Work instructions = From the very first line of the data to the line containing "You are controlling", retype everything exactly, leaving the pictures behind.

Supplied material =
· · · ·

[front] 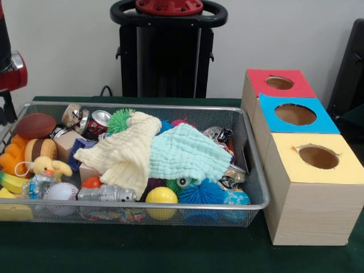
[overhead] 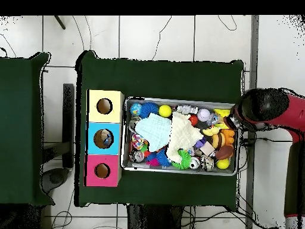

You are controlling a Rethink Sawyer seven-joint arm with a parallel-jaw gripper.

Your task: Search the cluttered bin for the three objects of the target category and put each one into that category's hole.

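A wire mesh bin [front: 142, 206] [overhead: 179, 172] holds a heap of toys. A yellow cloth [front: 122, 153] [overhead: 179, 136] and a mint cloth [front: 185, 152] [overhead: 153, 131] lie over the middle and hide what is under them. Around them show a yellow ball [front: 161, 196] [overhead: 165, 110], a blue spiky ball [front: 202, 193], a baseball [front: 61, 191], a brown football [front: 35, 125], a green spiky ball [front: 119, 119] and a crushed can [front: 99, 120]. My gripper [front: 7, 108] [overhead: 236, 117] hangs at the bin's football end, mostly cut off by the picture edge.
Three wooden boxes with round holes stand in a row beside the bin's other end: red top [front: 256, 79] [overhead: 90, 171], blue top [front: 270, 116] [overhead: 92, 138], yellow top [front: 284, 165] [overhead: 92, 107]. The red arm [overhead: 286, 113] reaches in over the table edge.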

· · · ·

Result of the task =
[front] 
[overhead] 

You are controlling a Rethink Sawyer seven-joint arm with a parallel-jaw gripper.

What the exercise asked for is now complete.